Comorbid depression in neurologic disorders

Jasper James Chen MD MPH (Dr. Chen of Cheyenne Regional Medical Center has no relevant financial relationships to disclose.)
Tracie Caller MD MPH (Dr. Caller of Dartmouth-Hitchcock Medical Center has no relevant financial relationships to disclose.)
Matthew Lorincz MD PhD, editor. (Dr. Lorincz of the University of Michigan receives salary support from Wilson Therapeutics AB for performing UWDRS examinations in a clinical trial.)
Originally released September 19, 2014; expires September 19, 2017

Overview

The extent and burden of comorbid depression is highlighted for several common neurologic conditions including stroke, Parkinson disease, Alzheimer disease, multiple sclerosis, epilepsy, and migraine. This article summarizes basic recommendations for psychopharmacologic and psychotherapeutic interventions. Regular and periodic screening for comorbid depression is recommended for individuals treated for neurologic conditions using validated, standardized instruments. The standard of care for treating comorbid depression includes timely identification and recognition of depressive symptomology, discussion and education regarding treatment options, and standardized assessment of treatment efficacy.

Key points

 

• Comorbid depression is common in patients with neurologic disease and is seen in approximately 25% of post-stroke patients and 33% of Parkinson disease, 40% of Alzheimer disease, 40% of multiple sclerosis, and 10% of patients with epilepsy in the clinical setting.

 

• Patients with neurologic disease who are at an increased risk for comorbid depression or suicide should be screened regularly using appropriate, standardized, evidence-based measures (PHQ-2, PHQ-9, HAM-D, BDI).

 

• Patients and caregivers alike should be educated about depression symptoms and offered psychopharmacologic and psychotherapeutic treatments as soon as comorbid symptoms are recognized.

 

• When prescribing any antidepressant, the general rubric is to “start low and go slow” in order to avoid adverse side effects.

 

• Due to low adverse effect profile, SSRIs are well-tolerated and preferred first-line treatments for comorbid depression in patients with neurologic disorders.

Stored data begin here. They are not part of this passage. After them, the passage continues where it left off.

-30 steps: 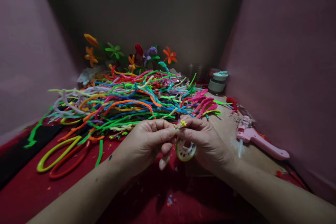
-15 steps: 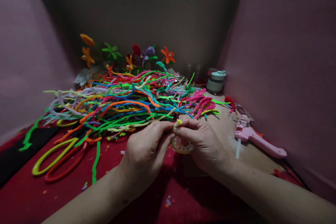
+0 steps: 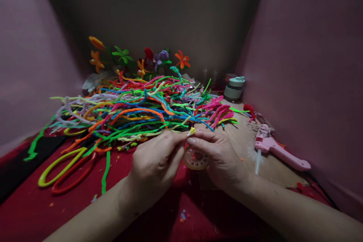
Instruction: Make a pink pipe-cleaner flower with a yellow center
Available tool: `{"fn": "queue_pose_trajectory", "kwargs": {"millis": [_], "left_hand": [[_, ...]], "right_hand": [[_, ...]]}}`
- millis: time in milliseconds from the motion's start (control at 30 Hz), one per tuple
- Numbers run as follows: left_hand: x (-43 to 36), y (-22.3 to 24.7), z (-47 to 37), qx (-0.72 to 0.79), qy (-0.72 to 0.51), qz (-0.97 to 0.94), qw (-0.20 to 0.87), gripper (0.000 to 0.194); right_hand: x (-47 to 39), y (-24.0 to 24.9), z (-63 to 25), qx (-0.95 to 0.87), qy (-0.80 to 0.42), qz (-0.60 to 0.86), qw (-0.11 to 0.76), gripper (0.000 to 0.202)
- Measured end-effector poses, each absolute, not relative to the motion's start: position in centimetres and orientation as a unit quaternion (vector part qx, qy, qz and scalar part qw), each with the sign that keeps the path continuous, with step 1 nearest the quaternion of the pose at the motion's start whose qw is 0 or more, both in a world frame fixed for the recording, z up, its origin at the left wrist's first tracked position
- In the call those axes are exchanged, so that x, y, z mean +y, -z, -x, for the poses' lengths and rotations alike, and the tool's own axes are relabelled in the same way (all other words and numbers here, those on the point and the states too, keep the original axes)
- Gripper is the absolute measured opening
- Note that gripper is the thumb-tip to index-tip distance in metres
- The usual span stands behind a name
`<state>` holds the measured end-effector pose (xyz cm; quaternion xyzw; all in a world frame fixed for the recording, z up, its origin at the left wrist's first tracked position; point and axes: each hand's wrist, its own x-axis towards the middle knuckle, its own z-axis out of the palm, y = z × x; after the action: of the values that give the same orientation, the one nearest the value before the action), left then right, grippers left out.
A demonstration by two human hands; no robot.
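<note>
My left hand (image 3: 157,157) and my right hand (image 3: 224,155) meet at the middle, their thumbs and fingertips pinched together. Between them stands a small bundle of flower stamens (image 3: 192,131), yellow at the top with a pale stem. Below the fingertips, a round pale spool (image 3: 196,160) with holes around its face hangs against my right hand, partly covered by it. Whether a strip runs from the spool to the stamens cannot be made out. Just behind my hands lies a heap of coloured pipe cleaners (image 3: 136,109).
Scissors with yellow and red handles (image 3: 61,166) lie left, blades hidden under the heap. A pink glue gun (image 3: 272,149) rests on the board (image 3: 244,136) at right, near a lidded cup (image 3: 234,89). Pipe-cleaner flowers (image 3: 121,55) stand behind; scraps dot the red cloth (image 3: 85,215).
The stamen bundle has tilted and shows more of its pale stem. The spool hangs slightly lower and faces me more. Both hands keep their pinch; the view has shifted a little.
</note>
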<state>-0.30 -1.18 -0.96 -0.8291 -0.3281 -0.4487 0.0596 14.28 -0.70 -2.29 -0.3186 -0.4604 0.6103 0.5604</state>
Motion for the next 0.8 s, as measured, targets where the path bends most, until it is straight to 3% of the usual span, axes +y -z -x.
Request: {"fn": "queue_pose_trajectory", "kwargs": {"millis": [200,367,633,800], "left_hand": [[-1.5,-0.1,0.0,-0.423,0.486,0.722,-0.251,0.011],[-1.0,-0.7,0.1,-0.414,0.464,0.578,-0.529,0.006],[0.4,-0.1,0.6,-0.349,0.394,0.471,-0.708,0.002],[0.5,-0.2,0.9,-0.34,0.364,0.45,-0.742,0.004]], "right_hand": [[-0.9,2.1,-14.3,-0.441,-0.647,0.286,0.552,0.005],[-0.6,2.2,-14.5,-0.437,-0.633,0.317,0.555,0.006],[-0.4,2.4,-14.9,-0.454,-0.653,0.302,0.525,0.002],[-0.5,2.4,-15.0,-0.473,-0.642,0.294,0.528,0.003]]}}
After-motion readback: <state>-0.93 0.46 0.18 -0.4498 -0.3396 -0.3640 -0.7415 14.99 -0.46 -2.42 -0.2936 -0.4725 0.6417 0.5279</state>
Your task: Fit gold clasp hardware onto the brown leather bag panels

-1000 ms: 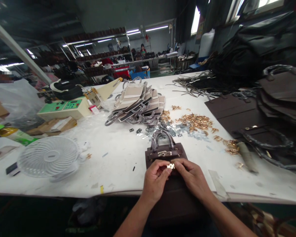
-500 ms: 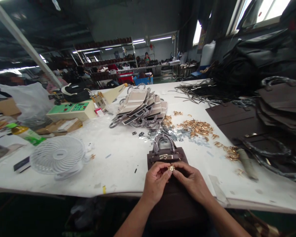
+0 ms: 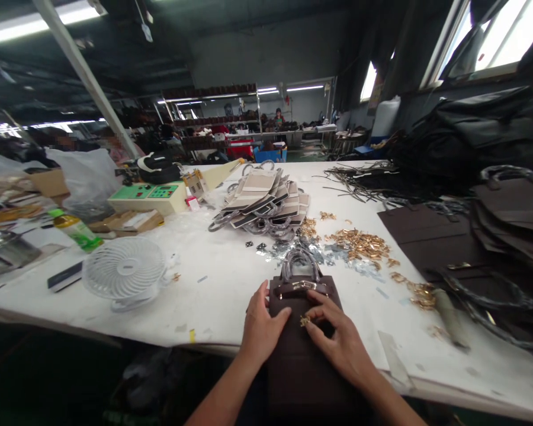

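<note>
A dark brown handbag (image 3: pixel 299 367) hangs over the table's front edge, its plastic-wrapped handles (image 3: pixel 301 255) standing up and a gold clasp (image 3: pixel 302 285) on its strap. Beside the bag's left edge is my left hand (image 3: pixel 261 328), fingers apart, thumb reaching over the front panel; it holds nothing that I can see. My right hand (image 3: pixel 337 337) pinches a small gold metal fitting (image 3: pixel 304 320) between thumb and finger just over the bag's front. The fitting's exact shape is too small to make out.
Stacked bag panels (image 3: pixel 262 198) lie behind the bag, with gold fittings (image 3: pixel 362 245) heaped to their right. A white fan (image 3: pixel 124 269) stands on the left. Brown bag pieces (image 3: pixel 426 236) and a cylindrical roll (image 3: pixel 450 319) lie on the right. Several people are farther back.
Both hands were together at the gold fitting. Now my left hand has let go and moved left to the bag's edge, while my right keeps the fitting, lower on the bag. The view has tilted up.
</note>
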Tool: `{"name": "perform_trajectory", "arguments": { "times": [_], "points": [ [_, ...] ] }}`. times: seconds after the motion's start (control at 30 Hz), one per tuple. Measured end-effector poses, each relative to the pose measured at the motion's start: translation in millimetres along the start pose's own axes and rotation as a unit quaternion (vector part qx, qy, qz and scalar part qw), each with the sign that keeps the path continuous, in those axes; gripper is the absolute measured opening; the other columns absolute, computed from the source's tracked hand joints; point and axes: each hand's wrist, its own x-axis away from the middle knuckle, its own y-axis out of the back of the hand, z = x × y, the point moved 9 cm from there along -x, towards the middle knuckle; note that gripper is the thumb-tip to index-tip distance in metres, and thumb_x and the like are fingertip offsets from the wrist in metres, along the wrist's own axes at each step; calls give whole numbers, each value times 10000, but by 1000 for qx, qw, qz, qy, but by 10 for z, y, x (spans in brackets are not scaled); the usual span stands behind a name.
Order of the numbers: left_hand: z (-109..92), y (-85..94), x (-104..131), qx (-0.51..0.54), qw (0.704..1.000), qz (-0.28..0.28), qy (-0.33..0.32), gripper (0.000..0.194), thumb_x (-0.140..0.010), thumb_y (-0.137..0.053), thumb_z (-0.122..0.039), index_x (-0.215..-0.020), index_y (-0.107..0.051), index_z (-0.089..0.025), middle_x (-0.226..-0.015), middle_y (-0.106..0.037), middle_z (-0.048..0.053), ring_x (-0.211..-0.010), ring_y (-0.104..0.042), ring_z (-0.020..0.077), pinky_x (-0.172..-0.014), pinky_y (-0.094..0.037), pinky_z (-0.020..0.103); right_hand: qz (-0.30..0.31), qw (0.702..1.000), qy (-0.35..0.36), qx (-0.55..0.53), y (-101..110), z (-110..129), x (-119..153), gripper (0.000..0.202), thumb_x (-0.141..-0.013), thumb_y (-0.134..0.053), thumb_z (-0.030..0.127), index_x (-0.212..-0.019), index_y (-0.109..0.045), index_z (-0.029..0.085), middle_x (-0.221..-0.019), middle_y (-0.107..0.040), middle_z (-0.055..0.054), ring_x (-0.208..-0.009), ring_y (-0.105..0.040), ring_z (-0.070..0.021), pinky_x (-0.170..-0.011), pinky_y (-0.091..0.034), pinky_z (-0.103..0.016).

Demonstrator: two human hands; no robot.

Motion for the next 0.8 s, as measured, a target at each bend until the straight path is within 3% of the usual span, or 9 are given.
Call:
{"name": "perform_trajectory", "arguments": {
  "times": [0.13, 0.2, 0.3, 0.4, 0.5, 0.6, 0.7, 0.8],
  "points": [
    [-210, 105, -112, 54, 998, -32, 0, 839, -688, -822, -270, -1454, -487, -201, -1123, -678, 82, -1014, -638, 263, -950, -481, 413, 15, 1000, 22, -10, 4, 159, -45, 171, -920, -640, 382, -948, -721, 234, -1634, -352, -89, -1516, -300, -299, -1236, -232, -514],
    [-220, 56, -162, 128, 991, -4, 46, 811, -664, -857, -275, -1404, -535, -195, -1104, -710, 85, -1012, -667, 270, -939, -493, 403, 18, 999, 23, -29, 28, 229, -81, 182, -924, -642, 402, -954, -721, 241, -1637, -348, -83, -1512, -310, -303, -1235, -234, -522],
    [-226, -139, -169, 236, 962, 79, 112, 555, -668, -874, -293, -1170, -671, -175, -1043, -757, 94, -978, -705, 277, -917, -515, 397, 33, 998, 20, -56, 57, 324, -136, 181, -929, -643, 418, -962, -713, 255, -1626, -375, -70, -1494, -348, -299, -1232, -242, -526],
    [-239, -322, -113, 348, 913, 138, 164, 422, -724, -848, -340, -1074, -686, -167, -1002, -775, 99, -920, -730, 275, -885, -544, 411, 34, 997, 25, -58, 137, 382, -209, 197, -930, -638, 440, -946, -707, 255, -1595, -430, -70, -1477, -378, -303, -1221, -268, -531],
    [-268, -448, -62, 466, 846, 173, 195, 453, -752, -827, -316, -1149, -655, -180, -1011, -777, 96, -893, -746, 276, -879, -564, 434, -28, 999, 38, -15, 384, 362, -312, 234, -911, -651, 465, -935, -710, 240, -1513, -531, -101, -1404, -475, -321, -1191, -328, -530],
    [-254, -554, -10, 534, 784, 211, 234, 462, -787, -792, -344, -1199, -643, -197, -998, -782, 98, -890, -758, 294, -881, -575, 458, -77, 996, 31, 43, 652, 249, -407, 276, -916, -634, 478, -1007, -723, 233, -1252, -709, -113, -1131, -672, -290, -1036, -502, -467],
    [-199, -678, 57, 558, 735, 254, 290, 493, -808, -750, -426, -1220, -657, -172, -989, -787, 126, -933, -758, 333, -892, -576, 487, -36, 990, 55, 123, 721, 207, -475, 268, -950, -590, 443, -1070, -728, 247, -1068, -763, -73, -958, -719, -250, -882, -566, -395],
    [-182, -806, 114, 557, 703, 307, 320, 562, -813, -695, -538, -1191, -690, -122, -982, -786, 158, -994, -743, 370, -916, -568, 513, 6, 972, 106, 211, 676, 277, -495, 242, -978, -549, 380, -1108, -726, 280, -1110, -759, -52, -1000, -715, -244, -890, -557, -382]
  ]
}}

Historical note and terminology

There is increasing evidence suggesting that depression is both a cause and consequence of neurologic diseases (Raskind 2008), although biological linkages may remain undiscovered (Evans et al 2005).

Psychiatric symptoms, and depressive syndromes in particular, are frequently comorbid in myriad neurologic conditions. In particular, stroke, Parkinson disease, Alzheimer disease, multiple sclerosis, epilepsy, and migraine are among the most common neurologic disorders correlated with comorbid depression. Adding depression to the existing burden of underlying neurologic conditions increases direct and indirect costs, impairs rehabilitation, reduces quality of life, and distresses patients and caregivers (Raskind 2008).